BRIEF
Restate word for word the run of lines that begins at the one containing "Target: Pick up" and ends at the last line of the listing.

START DATA EXTRACT

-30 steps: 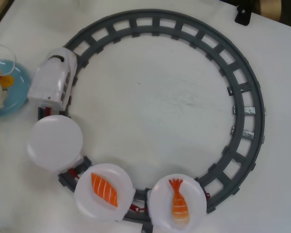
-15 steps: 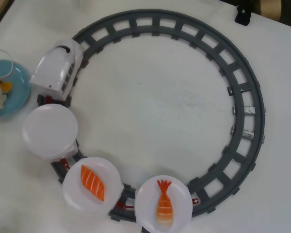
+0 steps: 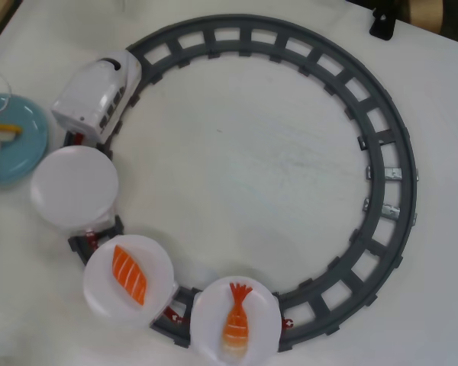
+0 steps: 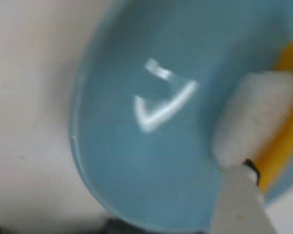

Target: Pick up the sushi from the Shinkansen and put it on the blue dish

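Wrist view shows the sushi (image 4: pixel 263 131) over the blue dish (image 4: pixel 136 161), near done; fingers' (image 4: pixel 237 200) grip cannot be told.

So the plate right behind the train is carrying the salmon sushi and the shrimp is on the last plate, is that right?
Not quite. In the overhead view the plate directly behind the Shinkansen is the empty plate. The salmon sushi sits on the second plate, and the shrimp sushi is on the last plate, as you said.
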Controlling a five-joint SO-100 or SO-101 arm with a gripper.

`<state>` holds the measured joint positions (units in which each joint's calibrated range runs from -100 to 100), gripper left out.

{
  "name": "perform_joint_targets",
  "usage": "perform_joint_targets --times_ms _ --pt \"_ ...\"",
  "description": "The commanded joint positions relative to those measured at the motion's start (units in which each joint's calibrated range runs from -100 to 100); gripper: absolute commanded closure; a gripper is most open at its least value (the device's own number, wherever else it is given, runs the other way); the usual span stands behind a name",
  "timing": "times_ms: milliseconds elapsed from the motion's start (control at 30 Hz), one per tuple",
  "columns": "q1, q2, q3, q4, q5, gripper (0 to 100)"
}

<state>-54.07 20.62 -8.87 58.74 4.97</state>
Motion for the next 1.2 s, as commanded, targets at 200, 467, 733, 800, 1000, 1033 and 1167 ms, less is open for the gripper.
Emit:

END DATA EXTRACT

RESULT OF THIS EXERCISE
Target: Pick up the sushi from the Shinkansen and put it on the blue dish

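Wrist view shows the sushi (image 4: pixel 263 131) over the blue dish (image 4: pixel 136 161), near done; fingers' (image 4: pixel 237 200) grip cannot be told.

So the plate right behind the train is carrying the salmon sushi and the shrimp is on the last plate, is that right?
Not quite. In the overhead view the plate directly behind the Shinkansen is the empty plate. The salmon sushi sits on the second plate, and the shrimp sushi is on the last plate, as you said.
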Controlling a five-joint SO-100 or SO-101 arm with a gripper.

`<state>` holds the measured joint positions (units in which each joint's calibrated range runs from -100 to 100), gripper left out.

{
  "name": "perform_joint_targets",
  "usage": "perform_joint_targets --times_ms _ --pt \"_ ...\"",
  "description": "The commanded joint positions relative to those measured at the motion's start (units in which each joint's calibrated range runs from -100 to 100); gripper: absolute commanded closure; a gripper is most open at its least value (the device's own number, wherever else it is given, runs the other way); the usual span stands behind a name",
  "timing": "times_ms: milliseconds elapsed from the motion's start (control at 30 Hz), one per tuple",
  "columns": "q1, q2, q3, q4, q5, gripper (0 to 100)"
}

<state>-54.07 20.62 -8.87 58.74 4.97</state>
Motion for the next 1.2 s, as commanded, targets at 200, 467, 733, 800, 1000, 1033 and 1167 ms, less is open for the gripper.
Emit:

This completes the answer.